The kind of policing mission Landis describes makes the deaths of U.S. troops “probably inevitable,” in his words, and creates increasing liabilities on the ground. “A lengthy U.S. military occupation poses innumerable risks: driving adversaries into each other’s arms, alienating our Turkish allies, inflaming Islamist-nationalist sentiments in Iraq and Syria, engaging in costly nation-building, and risking great power conflict with nuclear superpower Russia,” listed Lieutenant Colonel Daniel L. Davis, a Senior Fellow at Defense Priorities.

“The longer the Trump administration delays the previously announced withdrawal, the more troops we’re likely to needlessly sacrifice…It is time to expedite the president’s order and withdraw all our troops from Syria before any more troops are killed,” recommended Davis.

Others disagree, claiming that the attack proves that now is not the appropriate time for a U.S. withdrawal. “This horrific attack proves what the experts—including current or recently-resigned U.S. officials—have been saying: that ISIS remains a threat and that by declaring its defeat and ordering the immediate withdrawal of U.S. forces, Trump prematurely spiked the football,” said Executive Vice President Derek Chollet of the German Marshall Fund. Chollet previously served as the Assistant Secretary of Defense for International Security Affairs in the Obama administration.
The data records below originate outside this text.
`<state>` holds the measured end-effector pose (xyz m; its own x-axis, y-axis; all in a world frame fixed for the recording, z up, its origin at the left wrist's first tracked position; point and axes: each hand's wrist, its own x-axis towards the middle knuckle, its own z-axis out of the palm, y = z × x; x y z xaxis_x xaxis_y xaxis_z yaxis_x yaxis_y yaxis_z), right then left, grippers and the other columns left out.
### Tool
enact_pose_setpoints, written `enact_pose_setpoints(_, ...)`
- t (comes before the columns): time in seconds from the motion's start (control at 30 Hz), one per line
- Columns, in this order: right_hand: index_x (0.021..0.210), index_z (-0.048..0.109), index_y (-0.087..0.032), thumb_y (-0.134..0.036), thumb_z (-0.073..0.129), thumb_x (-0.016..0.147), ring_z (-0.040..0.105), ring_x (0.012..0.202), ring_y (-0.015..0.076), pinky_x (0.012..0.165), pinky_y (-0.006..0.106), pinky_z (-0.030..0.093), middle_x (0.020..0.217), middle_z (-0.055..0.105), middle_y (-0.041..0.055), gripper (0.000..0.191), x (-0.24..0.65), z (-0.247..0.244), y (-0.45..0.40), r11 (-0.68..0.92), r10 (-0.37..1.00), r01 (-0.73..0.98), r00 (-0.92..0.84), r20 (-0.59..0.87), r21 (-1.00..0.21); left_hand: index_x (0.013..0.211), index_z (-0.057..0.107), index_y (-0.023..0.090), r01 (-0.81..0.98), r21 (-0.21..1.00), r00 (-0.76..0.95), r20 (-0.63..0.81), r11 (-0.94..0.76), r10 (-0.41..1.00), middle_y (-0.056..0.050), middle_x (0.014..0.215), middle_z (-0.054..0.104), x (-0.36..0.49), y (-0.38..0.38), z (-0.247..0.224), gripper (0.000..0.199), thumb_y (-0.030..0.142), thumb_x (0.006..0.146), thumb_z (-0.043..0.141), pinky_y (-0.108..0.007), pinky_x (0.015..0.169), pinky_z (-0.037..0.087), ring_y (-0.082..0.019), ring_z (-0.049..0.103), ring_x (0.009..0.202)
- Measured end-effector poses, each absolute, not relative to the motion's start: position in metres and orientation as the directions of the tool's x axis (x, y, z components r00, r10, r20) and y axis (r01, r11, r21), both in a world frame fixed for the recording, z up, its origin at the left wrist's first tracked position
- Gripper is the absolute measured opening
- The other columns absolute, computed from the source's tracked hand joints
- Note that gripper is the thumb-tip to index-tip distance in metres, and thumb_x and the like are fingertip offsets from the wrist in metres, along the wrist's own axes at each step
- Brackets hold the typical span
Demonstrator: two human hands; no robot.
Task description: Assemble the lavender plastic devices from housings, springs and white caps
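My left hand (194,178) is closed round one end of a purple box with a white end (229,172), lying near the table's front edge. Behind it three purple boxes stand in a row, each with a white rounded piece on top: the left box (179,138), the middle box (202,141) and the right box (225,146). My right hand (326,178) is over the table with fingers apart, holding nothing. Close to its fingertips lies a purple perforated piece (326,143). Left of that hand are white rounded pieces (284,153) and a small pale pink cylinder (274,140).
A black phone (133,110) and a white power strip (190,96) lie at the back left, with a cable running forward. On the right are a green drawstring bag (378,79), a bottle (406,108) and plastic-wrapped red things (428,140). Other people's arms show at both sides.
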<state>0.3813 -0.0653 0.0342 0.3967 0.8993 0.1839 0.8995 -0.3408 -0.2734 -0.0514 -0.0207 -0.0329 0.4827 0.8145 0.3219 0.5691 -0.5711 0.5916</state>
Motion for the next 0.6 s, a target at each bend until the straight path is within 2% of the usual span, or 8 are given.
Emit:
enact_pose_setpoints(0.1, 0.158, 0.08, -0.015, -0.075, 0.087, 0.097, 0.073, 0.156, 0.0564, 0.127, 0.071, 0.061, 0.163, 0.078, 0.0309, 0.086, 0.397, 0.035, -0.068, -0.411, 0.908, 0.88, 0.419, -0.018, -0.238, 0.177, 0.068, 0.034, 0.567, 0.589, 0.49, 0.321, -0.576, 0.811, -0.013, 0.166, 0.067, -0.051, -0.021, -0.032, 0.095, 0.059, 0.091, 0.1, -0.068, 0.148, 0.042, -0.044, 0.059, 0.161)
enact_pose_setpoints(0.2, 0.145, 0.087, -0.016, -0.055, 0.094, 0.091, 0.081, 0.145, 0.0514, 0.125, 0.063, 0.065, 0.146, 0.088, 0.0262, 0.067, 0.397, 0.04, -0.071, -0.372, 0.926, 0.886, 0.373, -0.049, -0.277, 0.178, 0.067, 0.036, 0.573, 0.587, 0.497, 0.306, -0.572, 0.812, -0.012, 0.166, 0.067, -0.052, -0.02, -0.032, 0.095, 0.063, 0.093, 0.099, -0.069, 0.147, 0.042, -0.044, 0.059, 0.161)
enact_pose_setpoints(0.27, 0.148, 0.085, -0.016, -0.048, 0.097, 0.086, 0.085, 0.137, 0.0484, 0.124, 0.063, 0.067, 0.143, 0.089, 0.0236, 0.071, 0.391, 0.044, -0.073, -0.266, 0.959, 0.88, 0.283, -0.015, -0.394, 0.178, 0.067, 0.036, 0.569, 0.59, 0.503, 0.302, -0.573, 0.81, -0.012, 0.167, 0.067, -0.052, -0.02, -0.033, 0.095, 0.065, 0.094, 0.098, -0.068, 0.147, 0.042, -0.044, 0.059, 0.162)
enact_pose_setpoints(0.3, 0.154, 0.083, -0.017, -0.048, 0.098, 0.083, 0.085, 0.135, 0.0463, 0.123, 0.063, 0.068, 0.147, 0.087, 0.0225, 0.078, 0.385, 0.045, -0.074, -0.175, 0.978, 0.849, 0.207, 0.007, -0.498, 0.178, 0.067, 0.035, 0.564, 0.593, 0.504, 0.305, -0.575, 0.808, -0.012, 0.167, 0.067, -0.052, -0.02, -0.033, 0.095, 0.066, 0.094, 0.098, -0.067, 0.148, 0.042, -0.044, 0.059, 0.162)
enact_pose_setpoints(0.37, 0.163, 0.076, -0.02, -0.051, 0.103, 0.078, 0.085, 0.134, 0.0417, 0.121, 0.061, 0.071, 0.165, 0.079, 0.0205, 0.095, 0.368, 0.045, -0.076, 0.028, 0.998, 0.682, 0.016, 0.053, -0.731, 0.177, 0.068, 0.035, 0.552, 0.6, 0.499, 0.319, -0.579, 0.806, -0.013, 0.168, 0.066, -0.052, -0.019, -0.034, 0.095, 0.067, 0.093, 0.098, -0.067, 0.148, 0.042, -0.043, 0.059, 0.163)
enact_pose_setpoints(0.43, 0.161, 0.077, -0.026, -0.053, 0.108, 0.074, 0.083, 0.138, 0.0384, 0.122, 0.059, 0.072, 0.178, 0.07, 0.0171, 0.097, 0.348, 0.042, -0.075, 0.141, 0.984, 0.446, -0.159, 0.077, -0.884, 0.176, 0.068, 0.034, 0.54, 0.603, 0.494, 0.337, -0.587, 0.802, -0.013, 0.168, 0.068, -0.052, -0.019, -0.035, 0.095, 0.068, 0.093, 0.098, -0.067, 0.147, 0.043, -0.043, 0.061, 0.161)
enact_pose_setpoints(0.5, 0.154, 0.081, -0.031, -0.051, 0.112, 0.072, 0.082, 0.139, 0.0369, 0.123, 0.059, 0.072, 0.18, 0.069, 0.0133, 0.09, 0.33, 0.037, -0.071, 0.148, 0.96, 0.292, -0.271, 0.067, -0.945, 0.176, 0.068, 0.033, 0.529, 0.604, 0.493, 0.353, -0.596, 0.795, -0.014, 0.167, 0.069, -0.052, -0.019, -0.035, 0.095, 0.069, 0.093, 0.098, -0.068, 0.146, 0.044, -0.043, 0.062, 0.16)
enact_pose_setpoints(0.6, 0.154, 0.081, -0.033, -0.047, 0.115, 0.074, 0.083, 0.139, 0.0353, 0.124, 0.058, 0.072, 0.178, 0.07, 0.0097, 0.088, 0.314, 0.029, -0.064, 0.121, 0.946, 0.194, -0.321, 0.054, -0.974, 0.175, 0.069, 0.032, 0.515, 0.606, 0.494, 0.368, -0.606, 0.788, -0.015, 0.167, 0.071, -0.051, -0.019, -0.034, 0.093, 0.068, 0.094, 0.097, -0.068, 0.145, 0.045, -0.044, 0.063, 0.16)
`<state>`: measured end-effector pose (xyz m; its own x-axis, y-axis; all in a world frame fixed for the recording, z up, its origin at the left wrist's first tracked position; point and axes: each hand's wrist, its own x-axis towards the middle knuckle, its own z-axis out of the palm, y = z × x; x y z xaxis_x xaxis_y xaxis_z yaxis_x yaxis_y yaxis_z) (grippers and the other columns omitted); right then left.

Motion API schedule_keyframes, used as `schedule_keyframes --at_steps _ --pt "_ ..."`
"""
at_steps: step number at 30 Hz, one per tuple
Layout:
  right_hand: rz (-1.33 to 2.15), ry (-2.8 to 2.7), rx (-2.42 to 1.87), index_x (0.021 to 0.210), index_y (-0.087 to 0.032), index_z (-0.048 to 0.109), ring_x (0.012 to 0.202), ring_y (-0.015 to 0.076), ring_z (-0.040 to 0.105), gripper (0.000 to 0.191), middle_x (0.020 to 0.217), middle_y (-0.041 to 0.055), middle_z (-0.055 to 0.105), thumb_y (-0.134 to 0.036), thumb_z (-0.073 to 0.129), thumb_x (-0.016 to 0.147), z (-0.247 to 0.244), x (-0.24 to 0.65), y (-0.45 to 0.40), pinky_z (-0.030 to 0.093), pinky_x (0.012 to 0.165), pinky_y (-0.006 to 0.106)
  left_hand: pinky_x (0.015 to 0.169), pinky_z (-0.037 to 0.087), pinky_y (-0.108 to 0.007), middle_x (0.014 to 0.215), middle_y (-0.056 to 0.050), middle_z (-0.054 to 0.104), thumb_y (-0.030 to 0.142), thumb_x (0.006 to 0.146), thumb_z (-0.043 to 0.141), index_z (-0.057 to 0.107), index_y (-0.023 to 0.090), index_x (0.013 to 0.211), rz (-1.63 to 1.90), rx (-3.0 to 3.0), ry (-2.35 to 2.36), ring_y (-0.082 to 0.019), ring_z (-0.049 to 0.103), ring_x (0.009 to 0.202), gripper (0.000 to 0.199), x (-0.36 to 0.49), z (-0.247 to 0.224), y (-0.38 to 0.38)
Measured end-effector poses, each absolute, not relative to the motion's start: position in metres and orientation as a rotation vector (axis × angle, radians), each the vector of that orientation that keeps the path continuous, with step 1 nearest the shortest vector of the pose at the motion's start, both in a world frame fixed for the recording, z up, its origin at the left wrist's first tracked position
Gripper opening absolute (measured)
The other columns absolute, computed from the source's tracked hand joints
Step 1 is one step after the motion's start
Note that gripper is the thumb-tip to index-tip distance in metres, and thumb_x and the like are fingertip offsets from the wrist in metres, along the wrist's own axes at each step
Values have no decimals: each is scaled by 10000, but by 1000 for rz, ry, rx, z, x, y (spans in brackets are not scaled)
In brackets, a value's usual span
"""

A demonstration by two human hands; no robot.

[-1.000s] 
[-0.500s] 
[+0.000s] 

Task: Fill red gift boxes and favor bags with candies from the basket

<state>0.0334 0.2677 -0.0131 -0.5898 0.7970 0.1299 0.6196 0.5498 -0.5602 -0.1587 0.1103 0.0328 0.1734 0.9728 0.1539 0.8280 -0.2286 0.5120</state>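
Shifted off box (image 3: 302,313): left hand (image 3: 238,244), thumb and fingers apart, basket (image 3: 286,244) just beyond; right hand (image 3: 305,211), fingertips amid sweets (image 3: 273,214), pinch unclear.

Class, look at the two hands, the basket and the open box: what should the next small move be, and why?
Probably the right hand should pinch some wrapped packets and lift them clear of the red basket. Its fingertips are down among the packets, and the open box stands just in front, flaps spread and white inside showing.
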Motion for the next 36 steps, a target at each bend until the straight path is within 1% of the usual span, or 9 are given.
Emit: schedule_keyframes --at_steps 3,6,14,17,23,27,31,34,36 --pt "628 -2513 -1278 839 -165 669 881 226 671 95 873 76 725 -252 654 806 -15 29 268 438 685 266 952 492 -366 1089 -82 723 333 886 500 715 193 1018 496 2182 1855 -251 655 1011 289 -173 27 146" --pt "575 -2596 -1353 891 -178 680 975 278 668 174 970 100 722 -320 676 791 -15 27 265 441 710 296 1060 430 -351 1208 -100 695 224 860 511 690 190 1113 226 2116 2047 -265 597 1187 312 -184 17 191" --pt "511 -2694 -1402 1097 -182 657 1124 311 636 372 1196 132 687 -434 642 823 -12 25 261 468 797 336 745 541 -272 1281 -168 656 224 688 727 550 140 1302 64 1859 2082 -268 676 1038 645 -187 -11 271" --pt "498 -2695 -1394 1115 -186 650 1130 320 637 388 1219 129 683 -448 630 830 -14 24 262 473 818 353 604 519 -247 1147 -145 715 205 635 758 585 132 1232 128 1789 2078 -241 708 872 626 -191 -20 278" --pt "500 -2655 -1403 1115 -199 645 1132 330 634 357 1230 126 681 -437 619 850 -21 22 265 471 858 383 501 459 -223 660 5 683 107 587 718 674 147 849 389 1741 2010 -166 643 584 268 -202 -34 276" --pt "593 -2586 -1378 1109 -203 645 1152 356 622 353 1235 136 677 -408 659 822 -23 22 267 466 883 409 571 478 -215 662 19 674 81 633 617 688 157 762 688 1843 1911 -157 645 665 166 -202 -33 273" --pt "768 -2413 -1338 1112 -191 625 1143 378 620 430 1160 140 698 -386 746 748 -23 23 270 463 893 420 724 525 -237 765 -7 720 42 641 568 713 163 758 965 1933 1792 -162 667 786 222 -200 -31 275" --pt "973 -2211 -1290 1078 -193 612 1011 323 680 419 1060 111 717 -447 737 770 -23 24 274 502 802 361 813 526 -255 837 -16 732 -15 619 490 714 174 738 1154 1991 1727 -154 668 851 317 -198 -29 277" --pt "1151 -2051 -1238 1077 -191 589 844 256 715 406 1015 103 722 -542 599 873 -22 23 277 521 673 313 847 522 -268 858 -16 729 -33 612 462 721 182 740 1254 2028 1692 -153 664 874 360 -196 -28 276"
“The administration’s explanations for what we are doing in Syria have been all over the place, and it is unclear how their strategy is supposed to work,” continued Chollet. President Trump has claimed (on Twitter and elsewhere) that the only task of U.S. forces in Syria is the defeat of the Islamic State. This has been continuously contradicted, however, by figures such as National Security Advisor John Bolton and Special Envoy for Syria James Jeffrey, who say the U.S. mission includes goals such as the withdrawal of all Iranian forces from Syria and guaranteed protections for the Kurds.